Book Read Free

Fan Art

Page 13

by Tregay, Sarah


  I get the strap over my wrist and the key in the ignition. Then I ease the Jet Ski forward, putter it up to golf cart, and once I get the hang of the steering, I go to Volkswagen bus.

  “Good job,” Mason says with a reassuring squeeze.

  So I push it a little faster and a little faster still. The choppy waves are slapping up under us, slamming the Jet Ski up and down. My muscles jerk and twist with the motion and my stomach lurches.

  “There you go. A little faster and you won’t feel those.”

  I squeeze for more gas and it rockets ahead. The wind whips my face, but the choppy ride smooths out as we skim over the surface.

  “Awesome!” Mason shouts in my ear. “Woo-hoo, Jamie!”

  I let a whoop fly into the wind.

  And I’m pretty sure I feel Mason hug me tighter.

  UNCORRECTED E-PROOF—NOT FOR SALE

  HarperCollins Publishers

  ..................................................................

  TWENTY-SEVEN

  “It’s good to go outside your comfort zone,” Mason says, getting all philosophical on me as we lie in the grass at the edge of a little beach, letting the sun dry our clothes.

  “Yeah,” I agree. “That was friggin’ awesome!”

  “I told you. McCall’s great without Frank.”

  “No canoe,” I say.

  “And just us.”

  My skin goes cold, as if I weren’t sprawled on the warm ground in the warm sun.
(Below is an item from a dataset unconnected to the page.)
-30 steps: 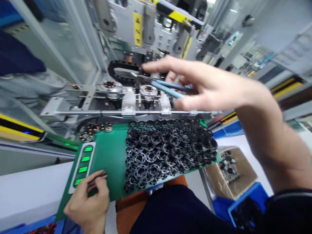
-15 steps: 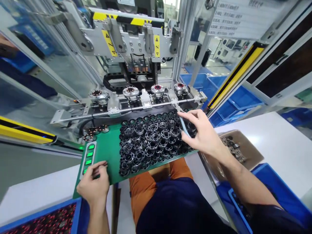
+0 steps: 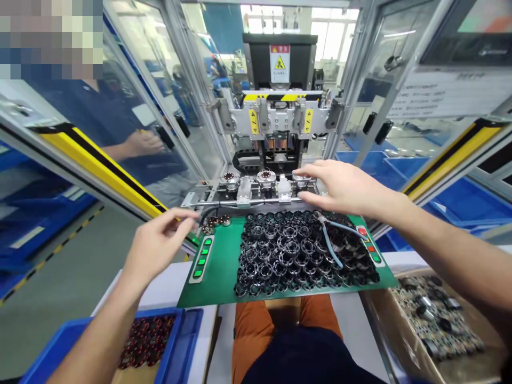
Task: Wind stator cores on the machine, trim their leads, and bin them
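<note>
My right hand point(image 3: 344, 184) reaches over the third fixture point(image 3: 301, 180) of the machine's row, thumb and fingers apart at its round head. Just below it, cutting pliers point(image 3: 328, 237) with light-blue handles lie spread on the dark ring-shaped parts point(image 3: 288, 250). My left hand point(image 3: 158, 240) hovers left of the green work plate point(image 3: 222, 261), its thumb and fingertips drawn together. Whatever may be between them cannot be made out. Near its fingertips, several copper-wound stators point(image 3: 218, 221) sit at the plate's back left corner. Other wound stators rest on the left fixture point(image 3: 229, 178) and the middle fixture point(image 3: 266, 177).
Green-lit buttons point(image 3: 202, 258) line the plate's left side; a red button point(image 3: 362, 231) is at right. Yellow-black light curtains point(image 3: 108, 170) flank the opening. A blue bin point(image 3: 176, 346) stands lower left, a lined box point(image 3: 380, 320) lower right. Another person's hand point(image 3: 144, 144) shows behind the left panel.
My right hand has let go of the pliers, which now lie on the dark rings, and moved to a fixture. My left hand has moved forward from the button strip. The view has shifted.
</note>
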`<action>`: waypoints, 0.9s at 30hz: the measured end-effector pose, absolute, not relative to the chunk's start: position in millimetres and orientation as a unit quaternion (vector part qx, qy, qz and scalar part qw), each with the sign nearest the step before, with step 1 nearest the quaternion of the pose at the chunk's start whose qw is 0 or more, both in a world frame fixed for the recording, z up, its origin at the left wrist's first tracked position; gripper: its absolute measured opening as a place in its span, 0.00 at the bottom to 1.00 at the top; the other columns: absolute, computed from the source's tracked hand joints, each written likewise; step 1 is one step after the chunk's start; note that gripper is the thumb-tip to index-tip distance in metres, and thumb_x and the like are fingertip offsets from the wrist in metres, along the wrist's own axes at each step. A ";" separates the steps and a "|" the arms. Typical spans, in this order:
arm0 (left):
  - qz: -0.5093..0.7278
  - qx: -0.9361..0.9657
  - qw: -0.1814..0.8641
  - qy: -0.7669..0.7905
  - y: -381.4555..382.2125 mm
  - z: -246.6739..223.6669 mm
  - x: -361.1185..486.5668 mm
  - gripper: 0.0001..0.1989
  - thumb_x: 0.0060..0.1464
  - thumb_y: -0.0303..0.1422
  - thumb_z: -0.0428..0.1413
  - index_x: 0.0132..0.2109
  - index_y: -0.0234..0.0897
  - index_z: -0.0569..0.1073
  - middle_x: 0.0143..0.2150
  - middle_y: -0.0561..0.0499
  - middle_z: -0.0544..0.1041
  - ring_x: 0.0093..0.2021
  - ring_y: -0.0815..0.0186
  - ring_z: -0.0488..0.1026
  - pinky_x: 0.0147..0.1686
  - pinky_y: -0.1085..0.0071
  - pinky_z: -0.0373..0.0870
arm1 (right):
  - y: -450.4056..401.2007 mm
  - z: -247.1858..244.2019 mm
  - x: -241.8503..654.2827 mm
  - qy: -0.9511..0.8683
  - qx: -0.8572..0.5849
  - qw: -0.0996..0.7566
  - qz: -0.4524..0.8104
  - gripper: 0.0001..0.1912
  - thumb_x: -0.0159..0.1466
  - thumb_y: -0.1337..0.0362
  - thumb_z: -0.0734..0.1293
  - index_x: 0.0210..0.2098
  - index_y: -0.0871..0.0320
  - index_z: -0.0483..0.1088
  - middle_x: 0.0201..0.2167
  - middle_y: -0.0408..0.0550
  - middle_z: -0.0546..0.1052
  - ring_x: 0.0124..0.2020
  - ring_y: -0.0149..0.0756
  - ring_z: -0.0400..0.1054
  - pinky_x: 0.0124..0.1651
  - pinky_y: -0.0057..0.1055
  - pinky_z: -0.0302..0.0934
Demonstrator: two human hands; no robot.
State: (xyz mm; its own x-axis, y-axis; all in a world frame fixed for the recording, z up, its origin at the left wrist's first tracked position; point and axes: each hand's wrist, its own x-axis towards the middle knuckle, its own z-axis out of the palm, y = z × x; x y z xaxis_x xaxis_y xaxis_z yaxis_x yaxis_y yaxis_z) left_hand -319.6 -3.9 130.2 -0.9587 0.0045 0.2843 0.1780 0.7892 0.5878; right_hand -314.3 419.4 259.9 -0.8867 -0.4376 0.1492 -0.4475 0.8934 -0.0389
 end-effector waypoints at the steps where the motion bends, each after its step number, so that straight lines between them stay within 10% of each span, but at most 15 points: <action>1: -0.289 -0.072 0.143 -0.944 1.5 149.1 -340.6 0.25 0.65 0.55 0.53 0.52 0.47 0.85 0.44 0.52 0.89 0.40 0.55 0.85 0.48 0.58 0.82 | 405.5 264.4 -339.2 -0.976 0.216 0.032 0.026 0.31 0.79 0.49 0.69 0.77 0.54 0.76 0.63 0.58 0.86 0.62 0.59 0.81 0.67 0.58 0.76; 11: -0.064 -0.174 0.065 -0.980 40.9 133.5 -534.3 0.23 0.66 0.46 0.67 0.62 0.38 0.85 0.61 0.37 0.82 0.64 0.46 0.78 0.65 0.53 0.74 | 317.2 182.1 -504.8 -0.982 0.129 -0.127 -0.046 0.25 0.81 0.56 0.74 0.72 0.60 0.76 0.68 0.62 0.81 0.66 0.51 0.80 0.71 0.55 0.75; 18: -0.023 -0.207 0.032 -0.978 38.0 100.3 -575.8 0.24 0.67 0.52 0.70 0.57 0.38 0.87 0.64 0.36 0.80 0.68 0.43 0.74 0.70 0.46 0.70 | 306.7 170.8 -542.9 -0.956 0.094 -0.275 -0.026 0.14 0.82 0.57 0.74 0.56 0.63 0.81 0.47 0.51 0.87 0.46 0.39 0.85 0.55 0.42 0.82; 27: 0.009 -0.242 -0.027 -0.970 46.5 95.3 -590.9 0.24 0.70 0.48 0.68 0.58 0.30 0.85 0.68 0.31 0.78 0.72 0.41 0.71 0.70 0.44 0.73 | 297.1 160.2 -558.8 -0.936 0.063 -0.343 -0.046 0.12 0.81 0.59 0.75 0.55 0.63 0.81 0.44 0.49 0.86 0.41 0.36 0.84 0.49 0.37 0.82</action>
State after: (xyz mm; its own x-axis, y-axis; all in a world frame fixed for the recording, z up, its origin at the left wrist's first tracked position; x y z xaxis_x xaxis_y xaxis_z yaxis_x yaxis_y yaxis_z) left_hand -590.9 46.5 95.3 -0.8813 0.4692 -0.0567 0.4702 0.8825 -0.0052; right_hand -558.8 297.1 160.2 -0.7560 -0.0869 -0.6488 -0.1501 0.9878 0.0425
He said this earlier, in relation to Eden. But now I’m not sure I understand. I want to ask him to translate, but don’t know how. “You’re going all nostalgic on me,” I accuse instead. “It’s not like we won’t see each other at college.” WSU and the University of Idaho are only eight miles apart.

  “Not nostalgic,” Mason says, turning his head to look at me. His glasses are resting on his chest, drying like the rest of us.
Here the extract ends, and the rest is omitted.